Expected all tensors to be on the same device, but found at least two devices, cuda:2 and cuda:0!
Hi,
I'm encountering again this issue: https://huggingface.co/OpenGVLab/InternVL2-Llama3-76B/discussions/1 using 2 H100 devices. Your custom code seems not to fix it.
I can run it normally using 4x 80G A100s. Could you please provide more error information?
I could fix it like this:
FIX inv_freq_expanded is on cpu causes matrix multiplication Failure !
@torch
.no_grad()
def rot_embed_forward_fix(self, x, position_ids):
if "dynamic" in self.rope_type:
self._dynamic_frequency_update(position_ids, device=x.device)
# Core RoPE block
inv_freq_expanded = self.inv_freq[None, :, None].float().expand(position_ids.shape[0], -1, 1).to(x.device) # FIX
position_ids_expanded = position_ids[:, None, :].float()
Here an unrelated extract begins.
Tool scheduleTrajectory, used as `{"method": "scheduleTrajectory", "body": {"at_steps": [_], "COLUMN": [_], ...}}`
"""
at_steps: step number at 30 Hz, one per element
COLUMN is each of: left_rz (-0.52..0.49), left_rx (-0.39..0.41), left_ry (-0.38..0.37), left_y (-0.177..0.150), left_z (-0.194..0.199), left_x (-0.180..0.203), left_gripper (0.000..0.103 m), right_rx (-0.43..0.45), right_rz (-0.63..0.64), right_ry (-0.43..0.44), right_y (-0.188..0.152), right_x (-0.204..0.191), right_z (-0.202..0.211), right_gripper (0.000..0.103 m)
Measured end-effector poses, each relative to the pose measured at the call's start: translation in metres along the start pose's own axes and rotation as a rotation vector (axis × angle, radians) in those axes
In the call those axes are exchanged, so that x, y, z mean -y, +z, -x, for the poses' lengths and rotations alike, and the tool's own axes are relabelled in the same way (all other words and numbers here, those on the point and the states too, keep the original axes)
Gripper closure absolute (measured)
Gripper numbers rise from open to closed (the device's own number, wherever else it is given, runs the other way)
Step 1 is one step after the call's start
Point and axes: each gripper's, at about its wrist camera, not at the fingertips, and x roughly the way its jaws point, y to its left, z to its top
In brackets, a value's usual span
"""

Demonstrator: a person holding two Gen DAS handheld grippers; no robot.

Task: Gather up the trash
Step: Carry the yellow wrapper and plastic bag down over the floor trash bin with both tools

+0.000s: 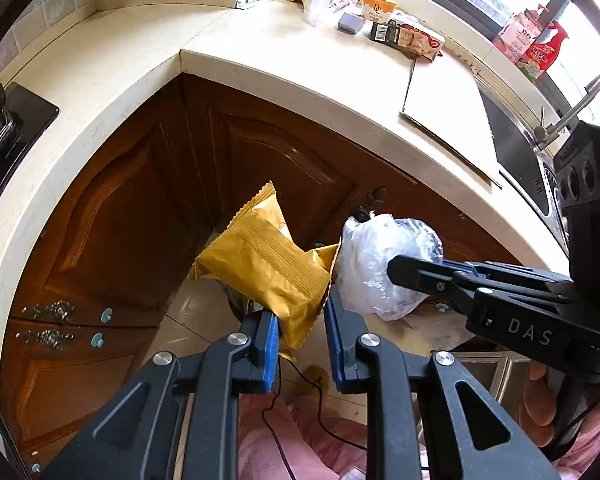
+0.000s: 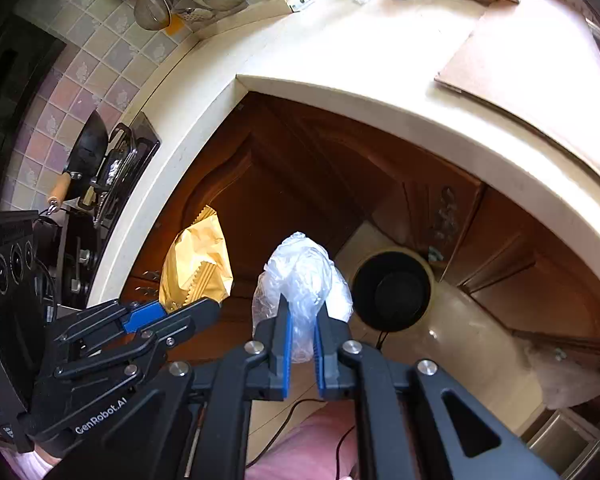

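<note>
My left gripper (image 1: 300, 316) holds a crumpled yellow snack wrapper (image 1: 268, 264) between its blue pads, in the air in front of the brown cabinets. The wrapper (image 2: 196, 264) and left gripper (image 2: 168, 312) also show at the left of the right wrist view. My right gripper (image 2: 302, 320) is shut on a scrunched clear plastic bag (image 2: 302, 280). In the left wrist view the bag (image 1: 384, 264) hangs just right of the wrapper, with the right gripper (image 1: 400, 270) reaching in from the right. A black round bin (image 2: 392, 288) stands on the floor below, beyond the bag.
A cream L-shaped countertop (image 1: 300, 68) wraps around above. Boxes and packets (image 1: 404, 34) lie at its back by the window. A cutting board (image 1: 440, 112) lies beside the sink (image 1: 516, 152). A stove (image 1: 8, 128) with a wok (image 2: 84, 152) is left.
</note>
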Motion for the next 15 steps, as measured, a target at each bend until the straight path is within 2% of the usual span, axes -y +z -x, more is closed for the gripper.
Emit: {"method": "scheduleTrajectory", "body": {"at_steps": [15], "left_rz": [-0.033], "left_rx": [-0.016], "left_ry": [-0.012], "left_y": [-0.006], "left_z": [0.021], "left_x": [0.011], "left_gripper": [0.084], "right_rx": [-0.007], "right_rz": [-0.015], "right_ry": [0.069], "right_y": [-0.007], "right_x": [-0.007], "right_z": [0.017], "right_gripper": [0.094]}}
# Force float32 (see https://github.com/huggingface/transformers/pull/29285)
device_type = x.device.type
device_type = device_type if isinstance(device_type, str) and device_type != "mps" else "cpu"
with torch.autocast(device_type=device_type, enabled=False):
freqs = (inv_freq_expanded.float() @ position_ids_expanded.float()).transpose(1, 2)
emb = torch.cat((freqs, freqs), dim=-1)
cos = emb.cos()
sin = emb.sin()
# Advanced RoPE types (e.g. yarn) apply a post-processing scaling factor, equivalent to scaling attention
cos = cos * self.attention_scaling
sin = sin * self.attention_scaling
return cos.to(dtype=x.dtype), sin.to(dtype=x.dtype)
self.model = AutoModel.from_pretrained(
path,
torch_dtype=torch.bfloat16,
load_in_8bit=True,
load_in_4bit=False,
low_cpu_mem_usage=True,
trust_remote_code=True,
device_map=device_map
).eval()
if '40B' in self.model_name or '76B' in self.model_name:
self.model.language_model.model.rotary_emb.__class__.forward = rot_embed_forward_fix
My Issue was: inv_freq_expanded beeing on cpu, only way i could find to fix this was to override: model.language_model.model.rotary_emb.forward with the supplied Function
But for me it was cpu and cuda:0, might still resolve your issue, or help someone else at least.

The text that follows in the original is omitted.